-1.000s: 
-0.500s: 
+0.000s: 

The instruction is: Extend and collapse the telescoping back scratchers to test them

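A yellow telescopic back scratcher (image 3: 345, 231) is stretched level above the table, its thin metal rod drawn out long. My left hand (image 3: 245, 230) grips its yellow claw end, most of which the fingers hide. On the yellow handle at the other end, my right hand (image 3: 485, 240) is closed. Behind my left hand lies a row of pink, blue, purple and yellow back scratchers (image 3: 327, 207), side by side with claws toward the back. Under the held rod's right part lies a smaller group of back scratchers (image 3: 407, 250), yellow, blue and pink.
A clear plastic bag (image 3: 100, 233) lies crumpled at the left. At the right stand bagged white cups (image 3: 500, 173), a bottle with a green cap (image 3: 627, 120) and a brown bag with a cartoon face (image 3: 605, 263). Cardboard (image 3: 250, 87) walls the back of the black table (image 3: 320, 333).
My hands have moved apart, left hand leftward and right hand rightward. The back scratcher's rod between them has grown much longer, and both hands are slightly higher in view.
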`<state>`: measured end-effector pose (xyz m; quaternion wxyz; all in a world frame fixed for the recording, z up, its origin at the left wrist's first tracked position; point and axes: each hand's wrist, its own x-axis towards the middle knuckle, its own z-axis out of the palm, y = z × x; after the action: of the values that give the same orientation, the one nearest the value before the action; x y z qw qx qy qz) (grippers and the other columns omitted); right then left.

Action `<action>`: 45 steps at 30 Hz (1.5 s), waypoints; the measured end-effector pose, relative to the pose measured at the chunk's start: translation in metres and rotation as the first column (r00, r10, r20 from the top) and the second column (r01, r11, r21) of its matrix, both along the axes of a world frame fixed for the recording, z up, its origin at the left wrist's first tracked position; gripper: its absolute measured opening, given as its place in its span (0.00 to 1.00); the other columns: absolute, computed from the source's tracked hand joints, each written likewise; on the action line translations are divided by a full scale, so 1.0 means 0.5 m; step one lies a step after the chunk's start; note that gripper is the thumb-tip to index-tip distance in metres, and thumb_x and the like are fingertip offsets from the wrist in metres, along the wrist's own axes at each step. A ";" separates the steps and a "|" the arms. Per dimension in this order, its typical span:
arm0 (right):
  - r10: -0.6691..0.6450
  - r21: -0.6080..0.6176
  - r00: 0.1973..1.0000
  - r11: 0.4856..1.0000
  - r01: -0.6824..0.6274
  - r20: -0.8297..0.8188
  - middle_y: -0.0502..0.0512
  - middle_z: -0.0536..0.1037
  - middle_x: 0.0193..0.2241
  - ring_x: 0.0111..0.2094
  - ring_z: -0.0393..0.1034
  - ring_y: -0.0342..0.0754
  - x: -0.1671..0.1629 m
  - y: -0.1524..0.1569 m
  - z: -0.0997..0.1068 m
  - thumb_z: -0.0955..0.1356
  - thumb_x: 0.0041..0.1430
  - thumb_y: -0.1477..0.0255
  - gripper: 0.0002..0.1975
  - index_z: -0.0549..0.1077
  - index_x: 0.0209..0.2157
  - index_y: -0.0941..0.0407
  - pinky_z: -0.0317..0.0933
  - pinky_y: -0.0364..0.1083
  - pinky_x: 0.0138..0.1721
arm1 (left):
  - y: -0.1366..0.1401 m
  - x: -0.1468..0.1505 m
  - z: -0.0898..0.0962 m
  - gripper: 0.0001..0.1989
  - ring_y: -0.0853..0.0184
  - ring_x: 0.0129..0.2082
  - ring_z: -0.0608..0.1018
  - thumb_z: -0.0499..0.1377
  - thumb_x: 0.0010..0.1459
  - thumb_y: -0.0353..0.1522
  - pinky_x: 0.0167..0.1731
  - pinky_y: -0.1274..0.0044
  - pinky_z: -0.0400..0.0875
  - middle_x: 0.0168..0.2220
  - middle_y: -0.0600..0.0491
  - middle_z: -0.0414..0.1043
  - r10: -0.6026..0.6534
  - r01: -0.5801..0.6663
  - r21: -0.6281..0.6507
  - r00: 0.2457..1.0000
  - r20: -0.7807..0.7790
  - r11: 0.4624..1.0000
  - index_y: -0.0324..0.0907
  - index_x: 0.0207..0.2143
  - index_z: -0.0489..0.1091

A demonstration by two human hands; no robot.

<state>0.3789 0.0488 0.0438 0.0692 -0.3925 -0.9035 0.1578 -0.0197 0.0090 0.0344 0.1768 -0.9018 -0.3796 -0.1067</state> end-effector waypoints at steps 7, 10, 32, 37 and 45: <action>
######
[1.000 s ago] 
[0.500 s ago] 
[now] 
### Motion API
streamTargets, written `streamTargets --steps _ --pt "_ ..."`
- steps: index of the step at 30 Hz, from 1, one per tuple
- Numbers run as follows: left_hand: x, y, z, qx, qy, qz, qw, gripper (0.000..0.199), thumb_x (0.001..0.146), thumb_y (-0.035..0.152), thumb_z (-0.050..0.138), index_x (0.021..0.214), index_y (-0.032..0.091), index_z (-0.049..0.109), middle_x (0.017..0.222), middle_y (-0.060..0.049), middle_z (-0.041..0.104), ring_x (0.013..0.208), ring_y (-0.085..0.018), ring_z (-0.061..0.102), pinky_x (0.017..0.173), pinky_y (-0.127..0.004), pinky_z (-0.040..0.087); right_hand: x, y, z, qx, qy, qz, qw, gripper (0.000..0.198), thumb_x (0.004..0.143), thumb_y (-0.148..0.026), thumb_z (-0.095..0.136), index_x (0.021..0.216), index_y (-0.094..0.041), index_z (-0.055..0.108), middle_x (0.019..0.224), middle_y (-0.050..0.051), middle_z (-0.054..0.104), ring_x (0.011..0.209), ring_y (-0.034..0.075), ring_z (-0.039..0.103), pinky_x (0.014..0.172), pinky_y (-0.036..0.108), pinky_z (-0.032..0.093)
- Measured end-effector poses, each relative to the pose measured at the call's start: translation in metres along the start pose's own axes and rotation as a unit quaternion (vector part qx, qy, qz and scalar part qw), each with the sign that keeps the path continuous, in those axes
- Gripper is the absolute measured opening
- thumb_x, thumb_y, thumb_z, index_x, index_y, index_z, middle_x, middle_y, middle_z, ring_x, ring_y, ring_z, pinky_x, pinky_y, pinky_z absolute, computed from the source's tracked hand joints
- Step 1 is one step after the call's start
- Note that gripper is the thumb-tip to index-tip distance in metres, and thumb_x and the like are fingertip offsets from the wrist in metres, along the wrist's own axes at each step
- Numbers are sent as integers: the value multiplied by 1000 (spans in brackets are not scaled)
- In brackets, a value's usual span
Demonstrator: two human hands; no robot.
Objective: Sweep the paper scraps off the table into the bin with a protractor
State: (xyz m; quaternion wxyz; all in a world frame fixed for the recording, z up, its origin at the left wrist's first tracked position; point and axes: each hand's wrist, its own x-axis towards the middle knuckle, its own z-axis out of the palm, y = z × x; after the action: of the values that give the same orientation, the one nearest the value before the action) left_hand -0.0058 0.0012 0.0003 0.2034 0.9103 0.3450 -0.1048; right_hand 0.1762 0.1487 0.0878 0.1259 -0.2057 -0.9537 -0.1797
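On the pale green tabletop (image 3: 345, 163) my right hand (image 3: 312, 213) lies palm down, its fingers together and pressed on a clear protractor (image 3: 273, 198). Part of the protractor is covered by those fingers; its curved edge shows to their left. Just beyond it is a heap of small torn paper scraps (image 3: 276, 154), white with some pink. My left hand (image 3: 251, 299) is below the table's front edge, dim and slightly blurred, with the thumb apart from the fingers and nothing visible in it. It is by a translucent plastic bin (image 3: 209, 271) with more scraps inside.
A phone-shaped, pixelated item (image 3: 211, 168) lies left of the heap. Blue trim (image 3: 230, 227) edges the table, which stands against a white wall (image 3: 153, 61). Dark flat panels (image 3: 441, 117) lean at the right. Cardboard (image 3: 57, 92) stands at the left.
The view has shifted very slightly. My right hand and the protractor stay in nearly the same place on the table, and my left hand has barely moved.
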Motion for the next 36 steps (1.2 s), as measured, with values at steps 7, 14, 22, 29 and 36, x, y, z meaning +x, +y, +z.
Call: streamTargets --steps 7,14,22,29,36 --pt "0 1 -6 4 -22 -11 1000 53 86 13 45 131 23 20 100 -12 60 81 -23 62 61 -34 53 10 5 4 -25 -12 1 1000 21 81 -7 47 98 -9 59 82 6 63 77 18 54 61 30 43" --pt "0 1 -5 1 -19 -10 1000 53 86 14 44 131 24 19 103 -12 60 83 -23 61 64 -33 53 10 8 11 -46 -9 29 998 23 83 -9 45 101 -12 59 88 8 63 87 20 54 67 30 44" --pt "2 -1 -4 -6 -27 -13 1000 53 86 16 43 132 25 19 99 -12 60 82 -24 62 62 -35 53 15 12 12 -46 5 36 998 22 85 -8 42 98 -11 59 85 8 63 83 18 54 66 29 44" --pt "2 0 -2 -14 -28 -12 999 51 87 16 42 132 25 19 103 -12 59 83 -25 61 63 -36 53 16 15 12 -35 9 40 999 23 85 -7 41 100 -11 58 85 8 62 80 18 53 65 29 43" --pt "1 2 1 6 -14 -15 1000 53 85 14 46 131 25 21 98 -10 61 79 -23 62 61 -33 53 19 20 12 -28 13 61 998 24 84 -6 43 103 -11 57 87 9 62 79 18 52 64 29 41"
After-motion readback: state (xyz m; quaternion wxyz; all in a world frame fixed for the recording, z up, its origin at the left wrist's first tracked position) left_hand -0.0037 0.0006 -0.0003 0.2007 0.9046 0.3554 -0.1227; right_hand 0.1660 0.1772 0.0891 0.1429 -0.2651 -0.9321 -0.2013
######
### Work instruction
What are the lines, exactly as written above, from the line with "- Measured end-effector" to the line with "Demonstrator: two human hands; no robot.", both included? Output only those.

### Solution for this task
- Measured end-effector poses, each relative to the pose measured at the call's start: translation in metres along the start pose's own axes and rotation as a unit quaternion (vector part qx, qy, qz and scalar part qw), each with the sign that keeps the path continuous, in those axes
- Gripper is the absolute measured opening
- thumb_x, thumb_y, thumb_z, index_x, index_y, index_z, middle_x, middle_y, middle_z, ring_x, ring_y, ring_z, pinky_x, pinky_y, pinky_z absolute, computed from the source's tracked hand joints
- Step 1 is one step after the call's start
- Note that gripper is the thumb-tip to index-tip distance in metres, and thumb_x and the like are fingertip offsets from the wrist in metres, along the wrist's own axes at each step
- Numbers are sent as integers: the value multiplied by 1000 (spans in brackets are not scaled)
- In brackets, a value's usual span
Demonstrator: two human hands; no robot.

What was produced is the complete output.